Wednesday, March 26

Duwn Yonder

Now and again I will pick someone up who tries to catch me out by asking to go to a street with no houses on which very few people have heard of.
 A few local examples of these are Water St, Reservoir St, Thomson St, and Wesley Place. The only time I do get caught out funnily enough is when at the end of a long busy shift my mind will go blank when I am asked to go to somewhere I go everyday.
 The fun really starts when I get jobs in the outlying villages especially when I am given vague directions to a place with just a house name. I always find that even in the most remote hamlets when I stop to ask the way it is always a stranger to the area or the village idiot that I seem to pick.
 On one job a while back I picked a chap who looked sensible enough but when asked the way he replied “Ista gaan duwn yonder ginnel past meda wi sterks bur tat la left an gaas on abit lal git ta laurel hedge ista gaas onabit las lare. So that's what I did and I found it OK.
 But I kept laughing to myself after that a picture kept entering my head of this guy doing the voice directions in his Cumbrian dialect for the new fangled satellite navigation devices you get nowadays!

Tuesday, March 18

Red Lady

I had picked a couple up very early on the Sunday morning , they had obviously been out all night long and both looked the worse for wear.
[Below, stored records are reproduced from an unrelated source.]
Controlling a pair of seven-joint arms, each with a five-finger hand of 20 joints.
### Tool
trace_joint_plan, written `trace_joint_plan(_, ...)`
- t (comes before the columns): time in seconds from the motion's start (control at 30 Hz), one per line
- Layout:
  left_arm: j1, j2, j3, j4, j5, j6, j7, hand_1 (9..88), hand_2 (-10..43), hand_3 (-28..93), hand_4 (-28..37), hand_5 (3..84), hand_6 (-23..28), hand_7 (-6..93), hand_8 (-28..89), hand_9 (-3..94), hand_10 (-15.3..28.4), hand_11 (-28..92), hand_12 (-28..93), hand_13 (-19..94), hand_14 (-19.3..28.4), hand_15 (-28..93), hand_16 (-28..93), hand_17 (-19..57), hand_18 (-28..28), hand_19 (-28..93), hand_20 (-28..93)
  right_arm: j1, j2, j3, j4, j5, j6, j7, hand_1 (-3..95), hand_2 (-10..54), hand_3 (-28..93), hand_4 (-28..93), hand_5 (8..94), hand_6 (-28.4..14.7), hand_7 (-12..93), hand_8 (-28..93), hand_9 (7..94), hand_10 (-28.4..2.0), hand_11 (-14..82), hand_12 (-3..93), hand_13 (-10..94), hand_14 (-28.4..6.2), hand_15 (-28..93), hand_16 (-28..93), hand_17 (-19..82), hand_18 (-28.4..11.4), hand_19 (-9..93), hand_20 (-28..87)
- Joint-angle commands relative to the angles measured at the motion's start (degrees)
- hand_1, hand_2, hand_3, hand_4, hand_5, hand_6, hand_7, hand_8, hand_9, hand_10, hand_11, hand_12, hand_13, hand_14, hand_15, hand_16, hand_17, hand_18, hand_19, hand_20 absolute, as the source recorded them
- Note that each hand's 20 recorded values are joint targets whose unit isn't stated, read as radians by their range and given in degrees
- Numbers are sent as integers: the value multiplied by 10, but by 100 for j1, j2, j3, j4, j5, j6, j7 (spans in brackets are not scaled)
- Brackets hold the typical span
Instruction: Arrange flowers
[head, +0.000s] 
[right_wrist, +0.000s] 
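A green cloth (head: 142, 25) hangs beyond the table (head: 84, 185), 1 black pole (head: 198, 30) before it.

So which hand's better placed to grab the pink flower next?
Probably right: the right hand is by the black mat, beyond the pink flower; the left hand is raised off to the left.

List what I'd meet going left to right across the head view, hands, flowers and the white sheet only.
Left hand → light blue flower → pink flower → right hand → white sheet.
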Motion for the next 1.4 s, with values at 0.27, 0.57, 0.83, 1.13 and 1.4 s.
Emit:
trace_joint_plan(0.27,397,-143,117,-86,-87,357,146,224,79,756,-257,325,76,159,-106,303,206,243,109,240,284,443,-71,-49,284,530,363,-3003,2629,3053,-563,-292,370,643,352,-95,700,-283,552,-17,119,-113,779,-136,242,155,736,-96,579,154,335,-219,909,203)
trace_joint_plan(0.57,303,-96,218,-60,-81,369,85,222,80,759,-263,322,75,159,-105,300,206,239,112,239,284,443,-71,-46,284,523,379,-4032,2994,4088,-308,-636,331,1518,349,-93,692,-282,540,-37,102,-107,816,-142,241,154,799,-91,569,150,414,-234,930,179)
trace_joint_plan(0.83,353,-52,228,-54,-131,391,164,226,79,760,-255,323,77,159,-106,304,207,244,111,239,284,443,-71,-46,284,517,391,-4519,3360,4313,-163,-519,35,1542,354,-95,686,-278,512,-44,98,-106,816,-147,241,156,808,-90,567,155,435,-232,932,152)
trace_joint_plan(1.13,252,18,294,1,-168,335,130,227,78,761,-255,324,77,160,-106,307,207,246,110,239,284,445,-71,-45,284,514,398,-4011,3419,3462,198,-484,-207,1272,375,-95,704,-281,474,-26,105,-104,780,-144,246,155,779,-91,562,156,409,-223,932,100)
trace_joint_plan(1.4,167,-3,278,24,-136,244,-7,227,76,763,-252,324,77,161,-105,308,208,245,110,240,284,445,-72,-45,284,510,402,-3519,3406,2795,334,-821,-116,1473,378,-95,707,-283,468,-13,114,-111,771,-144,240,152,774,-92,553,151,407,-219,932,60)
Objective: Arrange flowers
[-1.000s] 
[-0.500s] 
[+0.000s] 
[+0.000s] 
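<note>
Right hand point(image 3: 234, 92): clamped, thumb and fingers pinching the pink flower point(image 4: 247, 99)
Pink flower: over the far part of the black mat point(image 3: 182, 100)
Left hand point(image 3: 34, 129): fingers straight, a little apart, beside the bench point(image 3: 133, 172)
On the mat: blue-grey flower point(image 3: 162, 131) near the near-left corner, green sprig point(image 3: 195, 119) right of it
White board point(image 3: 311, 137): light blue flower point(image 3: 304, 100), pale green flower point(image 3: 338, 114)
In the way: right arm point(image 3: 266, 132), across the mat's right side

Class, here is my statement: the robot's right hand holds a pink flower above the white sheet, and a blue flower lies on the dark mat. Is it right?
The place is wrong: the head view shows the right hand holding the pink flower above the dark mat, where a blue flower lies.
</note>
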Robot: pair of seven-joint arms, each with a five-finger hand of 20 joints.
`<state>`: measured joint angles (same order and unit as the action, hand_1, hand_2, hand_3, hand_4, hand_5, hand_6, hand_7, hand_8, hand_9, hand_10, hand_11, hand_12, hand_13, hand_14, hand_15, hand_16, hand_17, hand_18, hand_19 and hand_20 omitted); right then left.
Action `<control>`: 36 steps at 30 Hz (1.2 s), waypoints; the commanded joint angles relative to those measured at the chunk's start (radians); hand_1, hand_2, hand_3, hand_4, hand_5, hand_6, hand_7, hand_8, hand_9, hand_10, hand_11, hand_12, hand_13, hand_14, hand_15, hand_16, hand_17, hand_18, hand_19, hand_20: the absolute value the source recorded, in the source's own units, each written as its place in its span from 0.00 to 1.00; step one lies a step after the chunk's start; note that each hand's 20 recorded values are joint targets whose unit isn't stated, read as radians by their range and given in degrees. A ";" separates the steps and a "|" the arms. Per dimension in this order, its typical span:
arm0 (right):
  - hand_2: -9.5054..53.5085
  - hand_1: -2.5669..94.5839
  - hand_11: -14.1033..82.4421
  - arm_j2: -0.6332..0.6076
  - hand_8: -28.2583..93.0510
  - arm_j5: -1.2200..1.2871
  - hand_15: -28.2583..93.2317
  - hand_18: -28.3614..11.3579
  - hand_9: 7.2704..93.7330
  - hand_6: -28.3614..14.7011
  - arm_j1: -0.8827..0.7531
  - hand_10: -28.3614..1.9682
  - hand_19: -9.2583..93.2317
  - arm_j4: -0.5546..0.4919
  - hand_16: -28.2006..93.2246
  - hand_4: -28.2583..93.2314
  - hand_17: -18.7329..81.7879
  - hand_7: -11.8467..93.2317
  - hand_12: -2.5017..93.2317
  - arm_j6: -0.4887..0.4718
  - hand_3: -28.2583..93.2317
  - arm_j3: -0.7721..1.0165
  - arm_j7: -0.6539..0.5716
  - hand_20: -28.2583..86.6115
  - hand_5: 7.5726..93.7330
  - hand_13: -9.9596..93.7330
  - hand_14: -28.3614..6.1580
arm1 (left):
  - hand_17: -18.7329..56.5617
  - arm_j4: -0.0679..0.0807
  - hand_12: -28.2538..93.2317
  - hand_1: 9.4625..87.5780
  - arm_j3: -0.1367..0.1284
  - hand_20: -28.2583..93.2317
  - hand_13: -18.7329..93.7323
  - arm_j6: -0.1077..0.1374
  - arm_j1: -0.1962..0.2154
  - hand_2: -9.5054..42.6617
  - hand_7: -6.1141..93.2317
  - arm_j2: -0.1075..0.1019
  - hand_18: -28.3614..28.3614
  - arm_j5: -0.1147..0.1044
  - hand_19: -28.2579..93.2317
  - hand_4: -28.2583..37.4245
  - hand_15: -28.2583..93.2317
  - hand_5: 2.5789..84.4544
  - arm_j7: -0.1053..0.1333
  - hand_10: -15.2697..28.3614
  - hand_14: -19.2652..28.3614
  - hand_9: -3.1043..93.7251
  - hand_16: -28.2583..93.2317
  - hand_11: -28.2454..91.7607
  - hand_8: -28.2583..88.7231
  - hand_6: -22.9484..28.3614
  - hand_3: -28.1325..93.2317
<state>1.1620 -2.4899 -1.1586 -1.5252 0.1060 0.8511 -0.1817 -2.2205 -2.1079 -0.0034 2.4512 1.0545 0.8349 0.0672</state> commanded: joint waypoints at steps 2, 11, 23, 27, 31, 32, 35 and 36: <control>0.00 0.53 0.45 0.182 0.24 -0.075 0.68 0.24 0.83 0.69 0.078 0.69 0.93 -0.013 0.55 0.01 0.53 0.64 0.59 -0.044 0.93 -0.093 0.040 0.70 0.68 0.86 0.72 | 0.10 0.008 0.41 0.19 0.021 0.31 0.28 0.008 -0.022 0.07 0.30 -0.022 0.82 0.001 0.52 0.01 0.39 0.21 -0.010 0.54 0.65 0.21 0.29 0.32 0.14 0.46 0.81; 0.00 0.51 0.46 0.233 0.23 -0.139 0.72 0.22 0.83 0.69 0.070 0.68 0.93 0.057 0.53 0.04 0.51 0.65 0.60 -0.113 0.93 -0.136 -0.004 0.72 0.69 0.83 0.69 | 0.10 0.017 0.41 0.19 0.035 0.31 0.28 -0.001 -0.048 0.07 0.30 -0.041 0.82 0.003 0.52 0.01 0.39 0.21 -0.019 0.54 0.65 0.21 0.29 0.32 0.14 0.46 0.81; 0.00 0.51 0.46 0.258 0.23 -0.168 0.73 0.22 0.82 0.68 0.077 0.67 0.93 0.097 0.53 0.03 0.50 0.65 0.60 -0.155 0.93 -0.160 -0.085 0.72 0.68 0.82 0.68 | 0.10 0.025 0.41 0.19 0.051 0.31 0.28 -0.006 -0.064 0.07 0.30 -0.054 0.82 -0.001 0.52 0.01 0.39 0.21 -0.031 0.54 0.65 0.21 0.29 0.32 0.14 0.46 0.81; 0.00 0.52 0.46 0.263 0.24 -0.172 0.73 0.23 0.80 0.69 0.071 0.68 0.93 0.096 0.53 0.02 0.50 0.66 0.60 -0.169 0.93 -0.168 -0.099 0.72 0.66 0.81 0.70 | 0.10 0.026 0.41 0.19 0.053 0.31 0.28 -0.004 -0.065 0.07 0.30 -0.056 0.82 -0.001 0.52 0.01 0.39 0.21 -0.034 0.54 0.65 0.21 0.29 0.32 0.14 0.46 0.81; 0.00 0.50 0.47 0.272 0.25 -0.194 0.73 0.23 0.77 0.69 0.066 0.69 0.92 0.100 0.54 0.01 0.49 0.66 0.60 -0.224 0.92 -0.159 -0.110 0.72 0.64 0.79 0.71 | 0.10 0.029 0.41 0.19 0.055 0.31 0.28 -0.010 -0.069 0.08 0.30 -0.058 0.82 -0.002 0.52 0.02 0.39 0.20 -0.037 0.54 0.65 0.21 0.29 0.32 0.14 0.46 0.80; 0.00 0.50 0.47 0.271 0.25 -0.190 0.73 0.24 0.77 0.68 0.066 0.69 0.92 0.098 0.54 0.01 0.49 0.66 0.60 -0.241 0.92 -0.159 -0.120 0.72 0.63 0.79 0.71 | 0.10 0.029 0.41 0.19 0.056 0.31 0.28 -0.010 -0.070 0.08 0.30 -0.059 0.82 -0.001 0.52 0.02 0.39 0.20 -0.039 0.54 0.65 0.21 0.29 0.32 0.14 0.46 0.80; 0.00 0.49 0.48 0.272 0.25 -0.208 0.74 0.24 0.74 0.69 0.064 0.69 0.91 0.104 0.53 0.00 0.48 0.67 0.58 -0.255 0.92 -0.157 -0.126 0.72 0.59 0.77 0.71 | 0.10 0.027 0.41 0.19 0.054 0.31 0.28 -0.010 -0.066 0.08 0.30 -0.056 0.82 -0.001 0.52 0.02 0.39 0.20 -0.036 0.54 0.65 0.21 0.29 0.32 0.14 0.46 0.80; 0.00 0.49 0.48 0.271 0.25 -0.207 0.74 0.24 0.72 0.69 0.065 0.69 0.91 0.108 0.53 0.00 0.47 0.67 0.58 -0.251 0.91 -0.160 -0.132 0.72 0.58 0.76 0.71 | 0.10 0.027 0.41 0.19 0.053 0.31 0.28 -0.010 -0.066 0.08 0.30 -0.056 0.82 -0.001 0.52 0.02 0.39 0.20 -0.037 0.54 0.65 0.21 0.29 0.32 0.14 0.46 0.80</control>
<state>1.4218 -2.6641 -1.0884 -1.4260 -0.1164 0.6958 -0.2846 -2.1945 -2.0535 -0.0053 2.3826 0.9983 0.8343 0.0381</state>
They were both going to Walney Island the guy to the north and the lady a couple miles away further to the south of the island.
 When we stopped briefly to let the guy out he leaned back into the car and said to the lady in a really very loud voice "thanks luv best sex I have ever had"
 He did use an explicit old Anglo Saxon term really but lets not go there.
 He then shut the door and walked off, she then of course had to sit there embarrassed  for the rest of the journey, she went very very red and swore very quietly but vehemently for the rest of the journey.